Here is one model: a governmental entity, or a designated charity, would offer in-kind rewards, like a contribution to the donor’s retirement fund, an income tax credit or a tuition voucher, or a gift to a charity designated by the donor. Because a third party provides the reward, all patients, not just the financially secure, will benefit.
Meanwhile, imposing a waiting period of at least six months would ensure that donors didn’t act impulsively and that they were giving fully informed consent. Prospective compensated donors would be carefully screened for physical and emotional health, as is done for all donors now. The use of in-kind benefits coupled with a waiting period would screen out financially desperate individuals who might otherwise rush to donate for a large sum of instant cash and later regret it.
The donors’ kidneys would be distributed to people on the waiting list, according to the rules now in place.
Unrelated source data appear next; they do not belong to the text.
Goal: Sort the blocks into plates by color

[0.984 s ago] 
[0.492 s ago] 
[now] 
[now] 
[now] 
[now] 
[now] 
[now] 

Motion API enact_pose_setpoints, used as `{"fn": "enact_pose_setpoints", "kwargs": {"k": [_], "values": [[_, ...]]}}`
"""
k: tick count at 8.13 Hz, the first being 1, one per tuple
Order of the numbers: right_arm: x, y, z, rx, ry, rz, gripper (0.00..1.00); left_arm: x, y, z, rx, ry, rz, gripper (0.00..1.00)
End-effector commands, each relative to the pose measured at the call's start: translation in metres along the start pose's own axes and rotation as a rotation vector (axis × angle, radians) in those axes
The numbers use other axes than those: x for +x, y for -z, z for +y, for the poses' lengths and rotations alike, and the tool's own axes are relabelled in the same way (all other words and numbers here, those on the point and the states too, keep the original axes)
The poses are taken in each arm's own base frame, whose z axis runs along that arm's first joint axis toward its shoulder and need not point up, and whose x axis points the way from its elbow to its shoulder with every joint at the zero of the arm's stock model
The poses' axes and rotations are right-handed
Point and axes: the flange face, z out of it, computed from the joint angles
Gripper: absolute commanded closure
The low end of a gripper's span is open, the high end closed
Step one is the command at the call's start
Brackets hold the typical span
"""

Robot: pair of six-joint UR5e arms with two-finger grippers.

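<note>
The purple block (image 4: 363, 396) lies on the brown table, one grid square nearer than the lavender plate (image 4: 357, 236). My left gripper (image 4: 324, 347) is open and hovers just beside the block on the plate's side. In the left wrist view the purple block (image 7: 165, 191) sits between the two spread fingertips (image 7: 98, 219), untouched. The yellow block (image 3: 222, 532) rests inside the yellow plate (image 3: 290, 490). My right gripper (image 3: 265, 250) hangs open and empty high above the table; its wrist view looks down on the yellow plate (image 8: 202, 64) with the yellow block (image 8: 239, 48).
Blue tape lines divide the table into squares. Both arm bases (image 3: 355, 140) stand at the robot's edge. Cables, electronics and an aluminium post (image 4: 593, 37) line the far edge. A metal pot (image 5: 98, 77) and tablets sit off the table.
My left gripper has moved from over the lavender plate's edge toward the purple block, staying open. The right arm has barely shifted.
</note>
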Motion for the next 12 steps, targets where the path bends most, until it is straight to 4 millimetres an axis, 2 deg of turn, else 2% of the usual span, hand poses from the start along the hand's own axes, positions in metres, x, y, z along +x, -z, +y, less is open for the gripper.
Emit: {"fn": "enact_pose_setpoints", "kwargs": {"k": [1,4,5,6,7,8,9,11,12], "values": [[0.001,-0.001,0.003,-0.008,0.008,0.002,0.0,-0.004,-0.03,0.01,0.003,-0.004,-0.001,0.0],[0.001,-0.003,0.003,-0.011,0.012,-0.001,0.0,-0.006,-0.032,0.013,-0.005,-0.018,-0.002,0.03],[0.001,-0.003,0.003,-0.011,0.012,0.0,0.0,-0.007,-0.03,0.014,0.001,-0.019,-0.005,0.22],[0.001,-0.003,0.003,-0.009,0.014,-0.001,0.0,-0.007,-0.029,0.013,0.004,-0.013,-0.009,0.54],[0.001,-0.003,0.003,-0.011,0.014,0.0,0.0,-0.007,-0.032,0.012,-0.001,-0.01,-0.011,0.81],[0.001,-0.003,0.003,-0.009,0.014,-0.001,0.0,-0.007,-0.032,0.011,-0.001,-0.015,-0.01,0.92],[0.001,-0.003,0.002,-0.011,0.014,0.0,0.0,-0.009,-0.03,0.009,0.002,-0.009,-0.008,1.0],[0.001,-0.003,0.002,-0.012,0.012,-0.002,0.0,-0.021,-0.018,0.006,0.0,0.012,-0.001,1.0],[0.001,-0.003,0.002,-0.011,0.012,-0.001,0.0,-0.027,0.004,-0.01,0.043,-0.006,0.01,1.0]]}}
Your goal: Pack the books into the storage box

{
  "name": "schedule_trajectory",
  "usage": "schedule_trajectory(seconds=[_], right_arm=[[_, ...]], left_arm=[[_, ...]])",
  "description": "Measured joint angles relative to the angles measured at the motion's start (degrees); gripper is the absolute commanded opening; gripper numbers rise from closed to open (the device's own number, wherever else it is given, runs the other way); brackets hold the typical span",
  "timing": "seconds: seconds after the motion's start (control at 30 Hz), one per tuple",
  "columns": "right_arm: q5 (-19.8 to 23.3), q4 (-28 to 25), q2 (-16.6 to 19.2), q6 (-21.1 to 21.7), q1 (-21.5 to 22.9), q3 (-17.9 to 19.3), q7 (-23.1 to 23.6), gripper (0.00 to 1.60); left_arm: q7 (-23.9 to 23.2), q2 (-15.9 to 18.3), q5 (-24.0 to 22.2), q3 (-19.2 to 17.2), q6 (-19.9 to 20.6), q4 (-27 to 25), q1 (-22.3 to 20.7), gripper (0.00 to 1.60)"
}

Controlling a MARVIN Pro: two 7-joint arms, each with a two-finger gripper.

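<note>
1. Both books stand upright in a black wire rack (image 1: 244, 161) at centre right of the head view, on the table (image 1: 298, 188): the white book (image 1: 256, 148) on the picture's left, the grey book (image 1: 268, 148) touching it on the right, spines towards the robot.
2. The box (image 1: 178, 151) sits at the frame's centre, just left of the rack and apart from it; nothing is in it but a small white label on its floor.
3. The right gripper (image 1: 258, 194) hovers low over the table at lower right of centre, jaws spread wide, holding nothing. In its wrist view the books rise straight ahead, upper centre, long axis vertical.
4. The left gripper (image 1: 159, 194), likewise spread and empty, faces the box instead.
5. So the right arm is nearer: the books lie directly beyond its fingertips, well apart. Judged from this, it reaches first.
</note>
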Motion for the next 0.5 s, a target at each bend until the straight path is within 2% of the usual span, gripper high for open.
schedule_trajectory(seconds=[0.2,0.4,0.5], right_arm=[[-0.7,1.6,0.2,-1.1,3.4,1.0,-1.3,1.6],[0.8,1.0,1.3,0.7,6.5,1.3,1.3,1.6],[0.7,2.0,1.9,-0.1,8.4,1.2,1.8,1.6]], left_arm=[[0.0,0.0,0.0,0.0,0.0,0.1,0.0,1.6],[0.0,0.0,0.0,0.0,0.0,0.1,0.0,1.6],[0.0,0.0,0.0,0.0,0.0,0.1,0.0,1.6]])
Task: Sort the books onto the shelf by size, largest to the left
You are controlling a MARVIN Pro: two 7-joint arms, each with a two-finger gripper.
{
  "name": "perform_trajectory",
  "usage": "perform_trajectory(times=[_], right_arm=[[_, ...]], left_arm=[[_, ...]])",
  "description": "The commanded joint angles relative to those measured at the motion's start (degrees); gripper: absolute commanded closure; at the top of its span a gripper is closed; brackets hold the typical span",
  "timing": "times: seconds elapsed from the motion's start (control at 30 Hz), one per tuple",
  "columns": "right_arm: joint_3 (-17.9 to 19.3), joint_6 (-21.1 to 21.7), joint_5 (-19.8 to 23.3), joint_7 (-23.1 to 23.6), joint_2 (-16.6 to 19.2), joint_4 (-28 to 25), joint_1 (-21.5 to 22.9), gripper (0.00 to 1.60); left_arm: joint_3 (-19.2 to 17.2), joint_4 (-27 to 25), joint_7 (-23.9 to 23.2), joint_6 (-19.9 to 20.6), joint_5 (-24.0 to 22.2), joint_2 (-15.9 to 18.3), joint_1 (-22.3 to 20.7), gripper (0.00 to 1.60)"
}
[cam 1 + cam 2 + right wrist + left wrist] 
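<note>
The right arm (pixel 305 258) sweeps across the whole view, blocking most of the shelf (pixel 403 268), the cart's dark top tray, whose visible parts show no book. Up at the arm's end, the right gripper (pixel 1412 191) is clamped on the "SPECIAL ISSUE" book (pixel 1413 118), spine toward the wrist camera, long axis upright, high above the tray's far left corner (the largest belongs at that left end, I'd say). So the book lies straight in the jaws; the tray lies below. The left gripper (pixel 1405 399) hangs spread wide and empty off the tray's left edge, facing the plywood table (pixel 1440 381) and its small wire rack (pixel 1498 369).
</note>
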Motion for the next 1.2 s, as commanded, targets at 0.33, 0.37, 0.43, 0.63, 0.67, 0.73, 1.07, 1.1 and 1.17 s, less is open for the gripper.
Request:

People who wanted to donate a kidney to a specific person — say, a father to a son — would still be able to, outside this system. Finally, all rewarded donors would be guaranteed follow-up medical care for any complications, which is not ensured now.
3 comments:
I am all for a better system to help in expenses/lost wages etc..
However, I don't agree with it excluding people who are related. I donated to my brother. Of course, I would do it again.
I lost time off work, had an extra 30 days of going in and out of the hospital, then 6 weeks, I could not do my job (as that would cause an infection in my case). Then, I could only work part time, until my energy was up.
So, I don't think it should exclude donors in the same family. Donors in the same family are likely to be a match.
So, please explain why it would EXCLUDE family donors.
I agree with Amonymous regarding compensating living related donors along with non-related. I believe that a donor is a donor regardless of relationship with the recipient in terms of giving up part of his or her body & losing time/sometimes wages on top of it.
As I said in my book A Reason to Be, my testimony as a kidney donor back when the road was still dirt, sperm donors are compensated as are surrogate mothers. You can pay someone to create a life; why not pay someone to save a life?